View Full Version : Would you use a database file system?



dyssident
July 11th, 2006, 11:31 PM
Whould you use a database file system? People seem to be very divided on wether these are the future of the filesystem or just an annoyance.

To clarify, a dbfs is a filesystem based around searches instead of heirarchy. A concrete example: Gmail uses searches exclusively to find and organize emails. It uses labels instead of folders to organize emails so that an email can have an unlimited number of labels instead of existing in only one folder. Similarly, you use the search function to find what you want instead of remembering the location that you archived it or looking through an extremely long list of old emails.

In the same way, a dbfs throws away the idea of a heirarchy of directories in favor of searching on keywords in the file or metadata about the file. This of course very similar to the way that Google handles doc and pdf files. The equivalent of folders would be created by defining search terms or attaching something akin to labels.

Here are some examples:
http://www.apple.com/macosx/features/spotlight/
http://ozy.student.utwente.nl/projects/dbfs/
http://en.wikipedia.org/wiki/WinFS
http://desktop.google.com/ (not really a file system)

prizrak
July 11th, 2006, 11:44 PM
I as most others likely care very little about my file system. As long as it doesn't lose my files and doesn't consume resources it makes very little difference what is under the hood. The only time you really care about a filesystem is when you need to add another drive or make sure you can read/write to one.

banjobacon
July 12th, 2006, 01:08 AM
Honest question: How would I hide my porn in a dbfs?

Engnome
July 12th, 2006, 01:27 AM
Honest question: How would I hide my porn in a dbfs?

You tag it as "NOT PORN! DONT LOOK NOTTIN* INTERESTING...GO AWAY" :twisted:

maagimies
July 12th, 2006, 01:32 AM
No, I like my files organized the way I want them, I don't need the functionality of dbfs.

Honest question: How would I hide my porn in a dbfs?
Quite simple, as with normal filesystems, you create a file of certain size, cryptsetup it with some password, create a filesystem of your choice and mount it.
To members of your family, you can just say that you keep the "system backup binaries" in the file :)

Engnome
July 12th, 2006, 01:37 AM
No, I like my files organized the way I want them, I don't need the functionality of dbfs.

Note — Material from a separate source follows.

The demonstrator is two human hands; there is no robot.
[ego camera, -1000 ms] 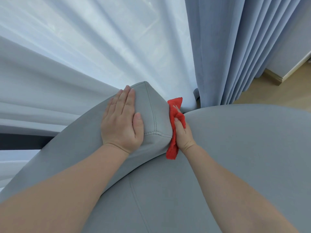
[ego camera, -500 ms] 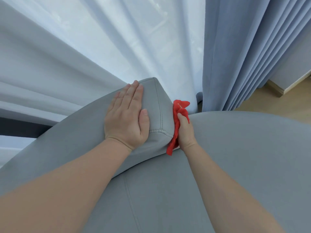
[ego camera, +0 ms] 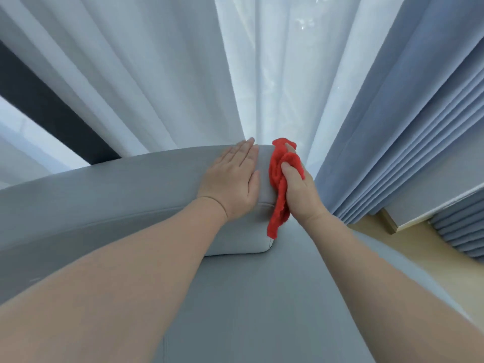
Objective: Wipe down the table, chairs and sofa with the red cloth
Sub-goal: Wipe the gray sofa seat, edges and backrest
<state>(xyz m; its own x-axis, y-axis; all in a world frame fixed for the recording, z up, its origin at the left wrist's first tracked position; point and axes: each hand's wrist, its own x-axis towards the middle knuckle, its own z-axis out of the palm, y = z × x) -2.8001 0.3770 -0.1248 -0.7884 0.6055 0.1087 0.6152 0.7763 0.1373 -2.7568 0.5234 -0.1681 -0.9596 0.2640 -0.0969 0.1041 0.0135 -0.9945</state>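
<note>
We are looking down over two bare forearms at the grey sofa (ego camera: 117, 195), and both hands are working at the end of its back cushion (ego camera: 241, 239). The left hand (ego camera: 231, 184) is lying flat on top of the cushion, fingers straight and close together, pointing away toward the window and gripping nothing. Just beside it, the right hand (ego camera: 301, 195) is curling round the red cloth (ego camera: 279, 203), the thumb pressing down over the bunched fabric. We are seeing the cloth sitting against the end face of the cushion, squeezed between that face and the palm. Its upper folds are poking out above the fingers and its loose lower end is trailing down toward the grey upholstery below. Only a narrow strip of cushion is showing between the two hands. Behind the sofa a sheer white curtain (ego camera: 183, 74) is hanging in long folds, with a dark frame (ego camera: 39, 106) showing through it on the left. A blue-grey curtain (ego camera: 406, 127) is falling in pleats on the right, and pale wooden floor (ego camera: 419, 247) is showing beneath it.
</note>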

Quite simple, as with normal filesystems, you create a file of certain size, cryptsetup it with some password, create a filesystem of your choice and mount it.
To members of your family, you can just say that you keep the "system backup binaries" in the file :)

Encrypting stuff to hide it is to bothersome, put it on a thumb drive and guard it with you life instead (or hide it) but maybe your XXX folder is to big for a thumb drive banjobacon? =P

BTW shouldn't this be a poll?

banjobacon
July 12th, 2006, 01:47 AM
Besides the porn thing (:)), I'd like a database file system if it worked. Like prizrak said, I don't care about the fs, as long as my files don't get lost somehow. I'm quite disorganized, so maybe I'd like a dsfs.

dyssident
July 12th, 2006, 02:16 AM
I as most others likely care very little about my file system.

I think not caring about the filesystem is the best argument for a dbfs. Everyone loves to Google for what they need and have it automagically appear; everyone hates poking around the fs for that one file that you need but cant remember the name of or where they put it.



put it on a thumb drive and guard it with you life instead


Ill move all of mine as soon as the 2TB thumb drives come out.



BTW shouldn't this be a poll?


Yes it should. And I should also think about such things before posting a thread.

Engnome
July 12th, 2006, 03:37 AM
Ill move all of mine as soon as the 2TB thumb drives come out.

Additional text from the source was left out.